Julio Romero
de Torres
Between Myth and Tradition
27 April 2013 - 8 September 2013
The Sisters of Saint Marina, 1915
Fundación Caja Rural de CórdobaThe Sisters of Saint Marina, 1915
Fundación Caja Rural de CórdobaJulio Romero de Torres. Between Myth and Tradition surveys the work of one of the most popular painters in Spanish historiography and reflects on his career through different sections dealing with the most frequently recurring themes in his output.
Julio Romero de Torres (Cordoba, 1874–1930) is one of the most renowned Spanish artists of what was known as the fin-de-siècle period and has come to be regarded as the absolute master of Andalusian symbolism. His oeuvre has long been associated with popular and folk trends in Spanish painting, but it has an identity of its own and has gone from being considered merely commonplace to being hailed as an aesthetic trend of symbolism.
Romero de Torres lived between Cordoba and Madrid. It was in the capital that his work became known on account of his friendship with important artists and writers of the period, chiefly Ramón María del Valle-Inclán. The author became his mentor and the dissemination of his aesthetic ideas and writings on the painter secured Romero de Torres lasting recognition.

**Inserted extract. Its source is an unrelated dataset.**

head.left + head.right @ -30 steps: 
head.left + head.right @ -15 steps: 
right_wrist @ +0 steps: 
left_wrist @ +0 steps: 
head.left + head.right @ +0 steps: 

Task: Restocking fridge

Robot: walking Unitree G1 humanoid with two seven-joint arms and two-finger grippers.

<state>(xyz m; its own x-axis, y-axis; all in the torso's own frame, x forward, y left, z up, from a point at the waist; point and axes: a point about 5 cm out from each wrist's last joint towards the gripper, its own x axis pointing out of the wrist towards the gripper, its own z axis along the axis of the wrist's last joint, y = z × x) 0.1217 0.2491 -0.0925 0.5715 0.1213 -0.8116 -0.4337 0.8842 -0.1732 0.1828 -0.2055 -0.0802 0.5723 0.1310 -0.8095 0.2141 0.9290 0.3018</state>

The exhibition is organised into several thematic sections which also trace the painter’s stylistic development. Linked from childhood to the Cordoba museum of paintings – where his father was curator, as well as a painter – Julio Romero de Torres spent his formative period under the influence of his father’s teaching, the Cordoba museum and the classrooms of the School of Fine Arts and Music Conservatory. During what is considered to be the first stage in his career, he cultivated a luminarist style of painting linked to an aesthetic rooted in impressionism. However, it was following a trip to Italy in 1908 that his career experienced an about-turn and his distinctive painting style took shape. From this point onwards his compositions are characterised by their heavily symbolic connotations and by the constant presence of the concept of duality to represent the symbiotic relationship between two moral extremes.